Work order -> A verbatim reproduction of the lines below, from the line containing "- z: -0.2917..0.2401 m" through the line containing "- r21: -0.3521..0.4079", both ends included, is the whole required output.

Supplied data ->

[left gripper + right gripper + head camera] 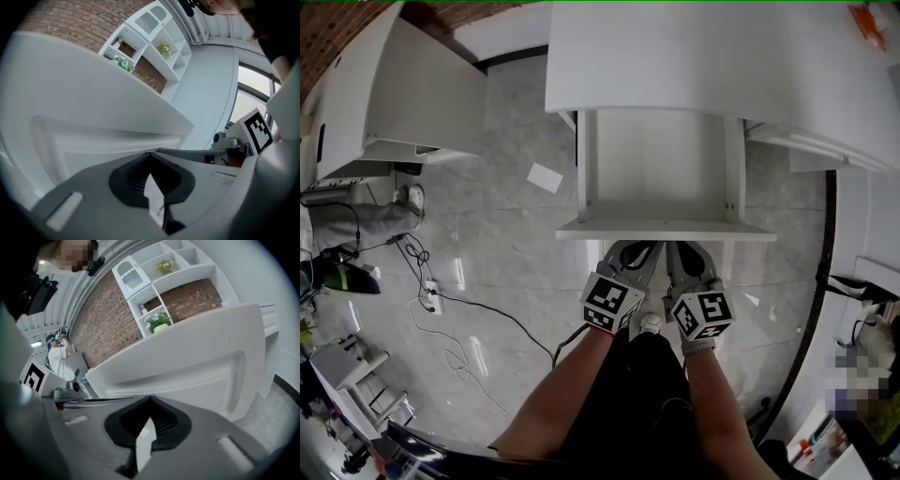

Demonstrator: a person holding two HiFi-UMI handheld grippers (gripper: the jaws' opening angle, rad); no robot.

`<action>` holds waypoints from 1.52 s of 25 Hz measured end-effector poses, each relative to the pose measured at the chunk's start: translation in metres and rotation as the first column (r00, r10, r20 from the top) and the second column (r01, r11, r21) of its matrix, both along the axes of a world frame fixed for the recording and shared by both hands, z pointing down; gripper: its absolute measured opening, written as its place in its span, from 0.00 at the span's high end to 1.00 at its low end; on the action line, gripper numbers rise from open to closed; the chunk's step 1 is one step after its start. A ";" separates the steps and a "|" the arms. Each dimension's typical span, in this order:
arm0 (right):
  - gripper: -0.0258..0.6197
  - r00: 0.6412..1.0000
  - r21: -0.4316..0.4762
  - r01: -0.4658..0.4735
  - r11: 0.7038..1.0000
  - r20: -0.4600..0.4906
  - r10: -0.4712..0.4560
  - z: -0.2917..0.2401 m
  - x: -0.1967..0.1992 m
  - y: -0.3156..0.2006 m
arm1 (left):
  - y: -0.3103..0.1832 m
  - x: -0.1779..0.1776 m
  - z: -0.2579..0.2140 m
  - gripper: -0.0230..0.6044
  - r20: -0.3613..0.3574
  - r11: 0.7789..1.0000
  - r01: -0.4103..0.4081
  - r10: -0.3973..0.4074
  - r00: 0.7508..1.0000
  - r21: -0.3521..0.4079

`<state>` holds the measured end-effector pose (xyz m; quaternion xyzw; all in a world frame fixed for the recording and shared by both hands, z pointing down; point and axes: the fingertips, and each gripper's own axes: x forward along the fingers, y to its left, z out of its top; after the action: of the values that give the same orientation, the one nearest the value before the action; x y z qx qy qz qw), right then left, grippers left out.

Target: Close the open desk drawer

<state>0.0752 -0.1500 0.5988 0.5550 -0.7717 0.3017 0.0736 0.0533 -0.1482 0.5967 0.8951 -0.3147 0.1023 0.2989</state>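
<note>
The white desk (712, 66) has its drawer (661, 173) pulled out toward me, and its inside looks empty. The drawer's front panel (666, 231) runs across just ahead of both grippers. My left gripper (630, 255) and right gripper (684, 255) sit side by side, tips against the panel's outer face. In the left gripper view the shut jaws (150, 153) meet right under the white panel (93, 140). In the right gripper view the gripper (150, 398) is also shut, under the same panel (187, 364). Neither holds anything.
A second white cabinet (403, 94) stands at the left. Cables (441, 300) and a white sheet (545, 177) lie on the marble floor. A wall shelf with plants (159, 319) hangs on the brick wall. My legs are directly below the grippers.
</note>
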 end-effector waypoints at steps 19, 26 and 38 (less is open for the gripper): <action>0.96 1.000 0.057 -0.007 0.998 0.024 0.005 0.000 0.005 -0.040 | -0.042 -0.001 0.007 0.96 0.019 0.998 0.048 -0.049 0.999 0.042; 0.96 1.000 0.056 -0.002 0.998 0.028 0.000 -0.001 0.009 -0.056 | -0.058 -0.002 0.006 0.96 0.029 0.996 0.074 -0.076 0.997 0.049; 0.96 0.999 0.062 0.015 0.998 0.039 -0.017 -0.001 0.011 -0.086 | -0.089 -0.001 0.005 0.96 0.016 0.992 0.119 -0.120 0.993 0.047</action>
<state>0.0859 -0.2356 0.5977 0.5448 -0.7863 0.2881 0.0437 0.0518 -0.2371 0.6017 0.8803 -0.3729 0.0854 0.2807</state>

Problem solution ->
  - z: -0.2917..0.2401 m
  - x: -0.1967..0.1992 m
  - y: -0.3156..0.2006 m
arm1 (left):
  - y: -0.3103..0.1832 m
  - x: -0.1779..0.1776 m
  - z: -0.2579..0.2140 m
  - gripper: -0.0230..0.6044
  - r20: -0.3613..0.3574
  - r11: 0.7789..1.0000
  - r01: -0.4103..0.4081
  - r10: -0.3973..0.4074
  - r00: 0.7508..1.0000
  - r21: -0.3521..0.4079

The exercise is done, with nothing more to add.